In a bustling household of eight children, a 17-year-old boy shoulders responsibilities far beyond his years, weaving love and duty into the fabric of his daily life. Among his siblings, some born of his parents, others adopted from a tragic loss, he stands as a quiet pillar, guiding them through school walks, homework, and extracurriculars, embodying a resilience born from family bonds and sacrifice.
As the family prepares to welcome a ninth child, the weight of unspoken expectations presses heavily on his young shoulders. His world, divided between the demands of chores and the yearning for freedom, tells a story of devotion, sacrifice, and the silent strength it takes to hold a family together when the walls are already bursting at the seams.

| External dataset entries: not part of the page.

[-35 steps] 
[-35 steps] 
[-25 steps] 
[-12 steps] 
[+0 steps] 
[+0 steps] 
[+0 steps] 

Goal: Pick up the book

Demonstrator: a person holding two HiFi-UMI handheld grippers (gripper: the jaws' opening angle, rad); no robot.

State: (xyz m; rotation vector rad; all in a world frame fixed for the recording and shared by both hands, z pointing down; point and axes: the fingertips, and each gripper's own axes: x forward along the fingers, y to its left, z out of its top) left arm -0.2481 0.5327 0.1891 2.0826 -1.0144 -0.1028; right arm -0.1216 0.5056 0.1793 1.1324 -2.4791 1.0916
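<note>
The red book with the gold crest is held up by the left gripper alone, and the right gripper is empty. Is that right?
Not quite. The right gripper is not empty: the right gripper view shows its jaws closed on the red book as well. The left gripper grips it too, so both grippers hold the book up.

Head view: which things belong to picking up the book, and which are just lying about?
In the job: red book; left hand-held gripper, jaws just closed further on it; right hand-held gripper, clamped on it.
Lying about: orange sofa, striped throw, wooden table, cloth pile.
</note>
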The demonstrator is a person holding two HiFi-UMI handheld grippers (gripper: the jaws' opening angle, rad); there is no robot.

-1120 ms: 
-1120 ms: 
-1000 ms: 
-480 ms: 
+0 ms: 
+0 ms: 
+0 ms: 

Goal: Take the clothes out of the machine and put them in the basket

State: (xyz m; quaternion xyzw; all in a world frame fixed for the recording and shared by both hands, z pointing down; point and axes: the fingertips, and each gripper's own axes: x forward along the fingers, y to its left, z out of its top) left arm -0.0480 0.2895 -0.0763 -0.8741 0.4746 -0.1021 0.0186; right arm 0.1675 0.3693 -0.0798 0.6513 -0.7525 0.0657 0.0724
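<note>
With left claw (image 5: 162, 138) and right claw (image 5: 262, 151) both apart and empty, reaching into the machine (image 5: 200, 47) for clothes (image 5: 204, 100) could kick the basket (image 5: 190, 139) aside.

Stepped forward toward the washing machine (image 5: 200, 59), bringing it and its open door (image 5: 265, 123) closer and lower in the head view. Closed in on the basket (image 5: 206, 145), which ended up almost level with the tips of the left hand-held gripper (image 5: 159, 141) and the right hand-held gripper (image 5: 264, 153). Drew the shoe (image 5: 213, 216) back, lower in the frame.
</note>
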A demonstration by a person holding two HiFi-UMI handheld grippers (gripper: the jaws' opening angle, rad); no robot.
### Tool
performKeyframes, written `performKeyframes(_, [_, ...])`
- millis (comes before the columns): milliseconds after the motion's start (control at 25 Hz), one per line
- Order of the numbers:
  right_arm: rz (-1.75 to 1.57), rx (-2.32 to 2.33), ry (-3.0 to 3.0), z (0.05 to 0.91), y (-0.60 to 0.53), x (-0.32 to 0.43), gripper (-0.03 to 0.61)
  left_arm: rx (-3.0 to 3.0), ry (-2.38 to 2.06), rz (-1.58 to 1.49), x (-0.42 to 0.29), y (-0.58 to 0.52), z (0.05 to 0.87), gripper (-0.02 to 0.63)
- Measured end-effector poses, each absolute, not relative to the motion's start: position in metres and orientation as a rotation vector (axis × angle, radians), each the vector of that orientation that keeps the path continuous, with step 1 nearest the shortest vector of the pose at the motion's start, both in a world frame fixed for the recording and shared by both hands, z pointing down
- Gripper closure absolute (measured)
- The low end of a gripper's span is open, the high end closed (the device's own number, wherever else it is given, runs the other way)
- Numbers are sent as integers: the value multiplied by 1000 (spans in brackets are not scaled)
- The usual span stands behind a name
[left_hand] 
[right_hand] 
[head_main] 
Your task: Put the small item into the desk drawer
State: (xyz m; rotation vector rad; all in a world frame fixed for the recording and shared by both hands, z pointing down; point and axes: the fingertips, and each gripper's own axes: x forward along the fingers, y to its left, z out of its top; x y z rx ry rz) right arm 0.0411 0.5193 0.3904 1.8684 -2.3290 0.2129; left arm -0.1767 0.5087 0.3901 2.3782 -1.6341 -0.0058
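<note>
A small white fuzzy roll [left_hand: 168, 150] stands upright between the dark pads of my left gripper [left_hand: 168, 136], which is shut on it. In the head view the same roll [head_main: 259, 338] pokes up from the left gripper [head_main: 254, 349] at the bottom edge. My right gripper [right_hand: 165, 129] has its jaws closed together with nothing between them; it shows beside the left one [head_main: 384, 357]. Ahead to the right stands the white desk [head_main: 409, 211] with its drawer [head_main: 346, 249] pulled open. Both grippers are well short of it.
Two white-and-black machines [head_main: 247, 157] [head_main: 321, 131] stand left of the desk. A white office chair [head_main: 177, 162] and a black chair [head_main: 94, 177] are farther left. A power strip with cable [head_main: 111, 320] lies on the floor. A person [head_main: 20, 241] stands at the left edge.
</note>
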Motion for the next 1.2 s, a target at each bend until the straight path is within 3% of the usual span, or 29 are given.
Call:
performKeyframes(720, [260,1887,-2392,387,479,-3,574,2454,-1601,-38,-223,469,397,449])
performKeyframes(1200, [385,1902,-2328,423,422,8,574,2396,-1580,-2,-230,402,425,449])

AITA for protesting my parents having more kids by not doing as many ‘chores’ as I did before?































As renowned psychologist and family systems expert Dr. Ivan Boszormenyi-Nagy explained, “The give-and-take in a family system should be relatively balanced over time, but when one person is consistently asked to give more than they receive, it leads to cumulative injustice.”
The situation described clearly demonstrates a severe imbalance in family contribution, where the OP is functioning as an unpaid, under-age domestic manager and caregiver rather than a dependent child. The parents have established a pattern of outsourcing essential childcare and household maintenance to the oldest child, a dynamic often rooted in parental exhaustion or a lack of financial resources, though this does not excuse the exploitation. The OP’s emotional response—’exploding’ and subsequently ceasing all labor—is a predictable reaction to chronic emotional and physical overwork when boundaries have been ignored. His protest, while effective in stopping the labor, has created immediate crisis for the parents, who now face the consequences of years of deferred responsibility.
The parents’ attempt to induce guilt by invoking the suffering of the younger siblings and the supposed shame the OP’s protest reflects on the new baby is a form of emotional manipulation aimed at restoring the previous power dynamic. The OP’s actions were an appropriate, albeit drastic, assertion of self-preservation, but the blanket cessation of all help, including non-chore related sibling support, needs refinement. A more constructive future step would involve re-establishing clear, manageable boundaries in collaboration with school counselors or external support, clearly defining which tasks are age-appropriate for him versus tasks that must be absorbed by the parents or distributed among the other older, non-disabled siblings.
REDDIT USERS WERE STUNNED – YOU WON’T BELIEVE SOME OF THESE REACTIONS.




















The original poster (OP), a 17-year-old male, is overwhelmed by the extensive, unpaid domestic labor expected by his parents, which has increased significantly with the announcement of an ninth child. His refusal to perform these ‘chores’ resulted in immediate conflict, as his parents view his service as an obligation and a duty to his younger siblings, contrasting his stance with their expectations of gratitude and elder sibling responsibility.
Is the OP justified in completely halting his extensive domestic labor as a protest against his parents’ decision to have another child while heavily relying on him, or is he failing his ethical duty as an older sibling to support his younger siblings, even under unfair circumstances?